19 July 2006
Remove oil products from the coverage of the value-added tax and people will be spared not only P1 per liter, but at least almost P4 per liter.
This was the reaction of the Freedom from Debt Coalition today to news reports that government is mulling over a possible P1 per liter subsidy on diesel.
Amid reports of looming P8/liter increase in oil prices until September, government has convened a special body to discuss contingency measures for it. Earlier, the government reduced the import tariffs on oil in an attempt to cushion the impact of increases of oil prices in the world market.

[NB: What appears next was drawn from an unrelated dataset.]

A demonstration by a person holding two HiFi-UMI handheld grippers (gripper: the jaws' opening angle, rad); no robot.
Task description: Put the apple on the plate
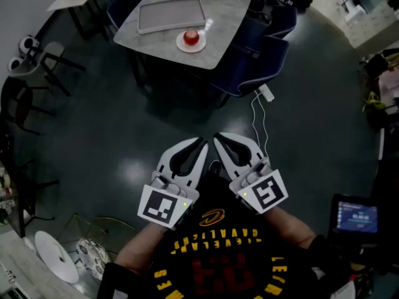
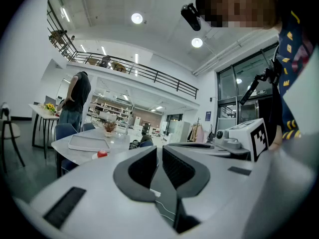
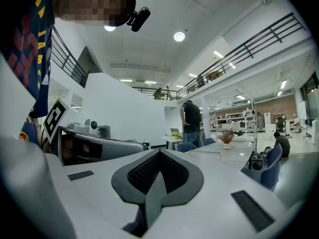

“The 2 percent reduction of import tariff on oil is negligible, so will be the proposed P1/liter subsidy,” said FDC vice president Wilson Fortaleza.
“People are already suffering. Their daily income is not even sufficient for them to have a decent meal, three times a day. Twenty percent of an average household’s budget is only used to pay for their monthly electricity bill. Prices of basic commodities and services have also gone high because of continuous increase in oil and power rates,” he added.
FDC figures show that since 1998, when the oil industry became fully deregulated, the price of diesel has already increased by three hundred forty-four percent (344%) while LPG, commonly used by household’s has increased by more than one hundred percent (100%).
“If this administration is really sincere in addressing the soaring prices of petroleum products, all it has to do is lift the VAT on oil and power now and not later.”
Militant groups Freedom from Debt Coalition and Laban ng Masa are gearing up for the day of protest tomorrow to reiterate their demand for the immediate removal of VAT on oil and also on power.
“We will take to the streets our demand for immediate economic relief, specifically the lowering of prices of oil and electricity,” Fortaleza said.
FDC and Laban ng Masa will be conducting various protest actions on July 20. The day of protest will culminate in a “lights off” at different areas in Metro Manila from 6:30 to 7pm.